Consistent with findings previously reported by others (32), mice homozygous for a deletion of Fstl3 were viable and had relatively normal muscle weights (Table 1). To investigate possible functional redundancy, we analyzed the effect of crossing the Fst loss-of-function mutation onto an Fstl3 mutant background. As shown in Table 1 and Fig. 5B, we observed no additive effects of the Fst and Fstl3 mutations in terms of reducing muscle mass; that is, neither Fst+/−, Fstl3+/− nor Fst+/−, Fstl3−/− mice showed further reductions in muscle weights compared with Fst+/−, Fstl3+/+ mice. Although we have not ruled out the possibility that we might see effects of FSTL-3 loss in mice completely lacking follistatin, our data suggest that these two proteins are not functionally redundant in terms of regulating muscle growth. Hence, despite all of the evidence implicating FSTL-3 as a key regulator of myostatin activity in vivo, we were unable to uncover any effects of genetic loss of Fstl3 on muscle mass in these studies.

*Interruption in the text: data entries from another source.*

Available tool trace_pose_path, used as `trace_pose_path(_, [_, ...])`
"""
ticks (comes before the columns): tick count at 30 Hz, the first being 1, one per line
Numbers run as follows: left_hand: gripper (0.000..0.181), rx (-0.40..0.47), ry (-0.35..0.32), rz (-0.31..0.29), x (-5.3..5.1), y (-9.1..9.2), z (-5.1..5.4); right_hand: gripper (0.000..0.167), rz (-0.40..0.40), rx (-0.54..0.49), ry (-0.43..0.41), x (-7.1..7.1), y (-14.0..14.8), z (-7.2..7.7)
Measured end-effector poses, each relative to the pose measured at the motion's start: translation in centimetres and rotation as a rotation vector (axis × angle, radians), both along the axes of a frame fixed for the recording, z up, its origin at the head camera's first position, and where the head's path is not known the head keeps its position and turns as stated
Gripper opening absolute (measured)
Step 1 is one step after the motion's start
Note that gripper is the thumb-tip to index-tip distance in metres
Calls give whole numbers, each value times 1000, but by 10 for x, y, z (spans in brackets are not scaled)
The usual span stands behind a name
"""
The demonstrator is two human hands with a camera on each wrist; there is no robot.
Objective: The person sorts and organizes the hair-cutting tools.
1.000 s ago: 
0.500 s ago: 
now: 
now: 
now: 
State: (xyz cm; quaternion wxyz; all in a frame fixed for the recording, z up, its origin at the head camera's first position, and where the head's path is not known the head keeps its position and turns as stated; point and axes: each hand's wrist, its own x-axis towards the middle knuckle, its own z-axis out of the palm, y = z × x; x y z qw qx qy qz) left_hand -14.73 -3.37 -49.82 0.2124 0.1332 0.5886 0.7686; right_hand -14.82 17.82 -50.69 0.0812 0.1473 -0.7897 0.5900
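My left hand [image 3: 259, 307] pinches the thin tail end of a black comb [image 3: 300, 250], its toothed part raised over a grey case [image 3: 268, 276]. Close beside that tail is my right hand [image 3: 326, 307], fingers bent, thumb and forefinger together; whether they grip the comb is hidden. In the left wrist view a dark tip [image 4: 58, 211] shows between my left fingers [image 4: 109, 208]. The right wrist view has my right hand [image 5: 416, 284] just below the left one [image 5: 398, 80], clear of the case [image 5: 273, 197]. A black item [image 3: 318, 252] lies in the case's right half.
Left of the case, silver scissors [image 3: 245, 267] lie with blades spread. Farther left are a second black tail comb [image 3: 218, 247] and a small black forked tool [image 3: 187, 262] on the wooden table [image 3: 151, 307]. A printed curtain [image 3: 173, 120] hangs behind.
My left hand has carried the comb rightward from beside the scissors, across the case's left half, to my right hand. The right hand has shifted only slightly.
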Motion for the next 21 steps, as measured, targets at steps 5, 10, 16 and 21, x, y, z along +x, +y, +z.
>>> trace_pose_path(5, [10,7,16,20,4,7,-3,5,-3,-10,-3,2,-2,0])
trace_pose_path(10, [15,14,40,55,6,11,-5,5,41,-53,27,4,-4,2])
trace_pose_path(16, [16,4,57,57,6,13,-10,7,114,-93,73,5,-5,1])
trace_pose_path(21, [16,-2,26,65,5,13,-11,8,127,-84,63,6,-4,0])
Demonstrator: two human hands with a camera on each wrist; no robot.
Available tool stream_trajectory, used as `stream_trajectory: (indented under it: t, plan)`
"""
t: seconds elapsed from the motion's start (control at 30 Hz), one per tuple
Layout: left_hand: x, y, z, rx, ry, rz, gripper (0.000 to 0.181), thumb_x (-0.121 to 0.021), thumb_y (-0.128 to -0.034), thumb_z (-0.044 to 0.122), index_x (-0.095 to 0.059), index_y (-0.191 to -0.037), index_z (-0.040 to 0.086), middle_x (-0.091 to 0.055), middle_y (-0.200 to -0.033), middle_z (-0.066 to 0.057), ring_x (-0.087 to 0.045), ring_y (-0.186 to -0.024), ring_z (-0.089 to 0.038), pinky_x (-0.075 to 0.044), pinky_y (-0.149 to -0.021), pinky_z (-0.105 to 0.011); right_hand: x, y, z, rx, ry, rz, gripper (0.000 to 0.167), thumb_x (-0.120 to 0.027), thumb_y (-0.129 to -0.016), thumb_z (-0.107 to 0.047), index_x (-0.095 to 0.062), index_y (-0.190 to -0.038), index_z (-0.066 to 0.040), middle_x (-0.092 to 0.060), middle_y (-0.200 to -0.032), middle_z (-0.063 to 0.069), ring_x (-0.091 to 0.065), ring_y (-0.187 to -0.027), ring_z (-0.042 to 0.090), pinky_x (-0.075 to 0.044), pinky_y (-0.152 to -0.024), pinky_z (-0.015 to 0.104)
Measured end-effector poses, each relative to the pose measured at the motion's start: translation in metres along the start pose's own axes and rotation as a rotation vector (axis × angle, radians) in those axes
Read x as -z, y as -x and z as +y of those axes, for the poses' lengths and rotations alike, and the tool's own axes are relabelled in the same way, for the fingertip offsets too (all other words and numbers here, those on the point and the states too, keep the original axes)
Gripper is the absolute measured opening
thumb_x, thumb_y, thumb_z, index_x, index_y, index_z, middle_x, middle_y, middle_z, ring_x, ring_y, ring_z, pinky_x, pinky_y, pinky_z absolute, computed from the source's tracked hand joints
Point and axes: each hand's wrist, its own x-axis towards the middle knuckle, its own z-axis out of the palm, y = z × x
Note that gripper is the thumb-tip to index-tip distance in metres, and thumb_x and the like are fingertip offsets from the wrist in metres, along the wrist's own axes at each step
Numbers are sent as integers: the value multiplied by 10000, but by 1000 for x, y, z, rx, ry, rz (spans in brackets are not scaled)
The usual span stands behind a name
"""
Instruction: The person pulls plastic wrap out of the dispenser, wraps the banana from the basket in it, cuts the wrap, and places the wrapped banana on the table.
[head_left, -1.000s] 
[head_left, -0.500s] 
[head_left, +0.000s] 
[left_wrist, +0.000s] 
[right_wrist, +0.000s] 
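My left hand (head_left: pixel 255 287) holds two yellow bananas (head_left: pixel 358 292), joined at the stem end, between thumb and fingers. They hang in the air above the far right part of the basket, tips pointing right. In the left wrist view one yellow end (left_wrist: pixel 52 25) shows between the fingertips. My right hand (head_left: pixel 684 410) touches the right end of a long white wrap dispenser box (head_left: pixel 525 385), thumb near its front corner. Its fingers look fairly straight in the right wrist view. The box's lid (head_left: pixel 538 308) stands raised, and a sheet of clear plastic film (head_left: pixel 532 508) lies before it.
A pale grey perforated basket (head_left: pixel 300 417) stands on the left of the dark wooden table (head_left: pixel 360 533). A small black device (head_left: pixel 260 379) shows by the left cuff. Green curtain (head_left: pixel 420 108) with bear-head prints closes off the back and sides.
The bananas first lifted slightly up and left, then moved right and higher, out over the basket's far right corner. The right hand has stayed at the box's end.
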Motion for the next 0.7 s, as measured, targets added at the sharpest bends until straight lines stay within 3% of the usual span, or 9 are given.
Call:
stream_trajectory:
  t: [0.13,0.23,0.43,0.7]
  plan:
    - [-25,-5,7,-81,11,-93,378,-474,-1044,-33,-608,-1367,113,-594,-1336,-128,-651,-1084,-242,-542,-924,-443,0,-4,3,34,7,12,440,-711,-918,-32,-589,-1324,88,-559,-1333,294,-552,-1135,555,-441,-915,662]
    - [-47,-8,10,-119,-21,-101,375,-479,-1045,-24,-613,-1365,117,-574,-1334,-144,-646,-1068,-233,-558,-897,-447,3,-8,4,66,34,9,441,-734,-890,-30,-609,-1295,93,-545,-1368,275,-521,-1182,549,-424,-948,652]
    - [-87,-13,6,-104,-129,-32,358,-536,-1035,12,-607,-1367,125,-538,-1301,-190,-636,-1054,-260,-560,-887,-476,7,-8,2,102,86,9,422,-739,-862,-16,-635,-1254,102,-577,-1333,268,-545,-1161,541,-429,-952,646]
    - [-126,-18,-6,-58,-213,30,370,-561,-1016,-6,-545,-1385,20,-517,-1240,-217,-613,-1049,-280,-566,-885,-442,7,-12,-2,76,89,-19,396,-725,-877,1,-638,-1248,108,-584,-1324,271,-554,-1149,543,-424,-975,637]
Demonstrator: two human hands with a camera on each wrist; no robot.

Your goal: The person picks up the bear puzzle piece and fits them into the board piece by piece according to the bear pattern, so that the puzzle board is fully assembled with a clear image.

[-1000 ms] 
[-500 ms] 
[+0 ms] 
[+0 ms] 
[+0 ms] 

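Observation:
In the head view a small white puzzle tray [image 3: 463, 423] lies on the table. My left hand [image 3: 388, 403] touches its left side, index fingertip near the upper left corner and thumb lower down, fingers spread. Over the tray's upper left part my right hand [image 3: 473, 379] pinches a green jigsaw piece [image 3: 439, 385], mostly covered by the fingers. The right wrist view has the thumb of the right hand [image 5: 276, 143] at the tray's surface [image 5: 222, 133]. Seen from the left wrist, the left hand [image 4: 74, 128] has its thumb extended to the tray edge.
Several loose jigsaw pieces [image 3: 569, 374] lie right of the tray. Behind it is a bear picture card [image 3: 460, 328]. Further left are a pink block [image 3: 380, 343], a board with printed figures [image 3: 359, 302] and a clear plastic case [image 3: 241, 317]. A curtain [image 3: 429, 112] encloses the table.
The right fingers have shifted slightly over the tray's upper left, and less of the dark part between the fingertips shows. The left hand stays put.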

We also took advantage of the muscle phenotype in Fst+/− mice to investigate genetic interactions between Fst and Mstn. Our rationale for these studies was that two lines of investigation had demonstrated that other members of the TGF-β family, in addition to myostatin, seem to play important roles in limiting muscle growth. In particular, both overexpression of follistatin as a muscle-specific transgene and systemic administration of a soluble form of one of the known myostatin receptors (ACVR2B) had been shown to cause increases in muscle mass not only in wild-type mice but also in Mstn−/− mice, implying that these inhibitors were exerting their effects by targeting other TGF-β family members in addition to myostatin (7,18,21). Hence, we sought to determine whether the reductions in muscle weights seen in Fst+/− mice result entirely from increased levels of myostatin signaling.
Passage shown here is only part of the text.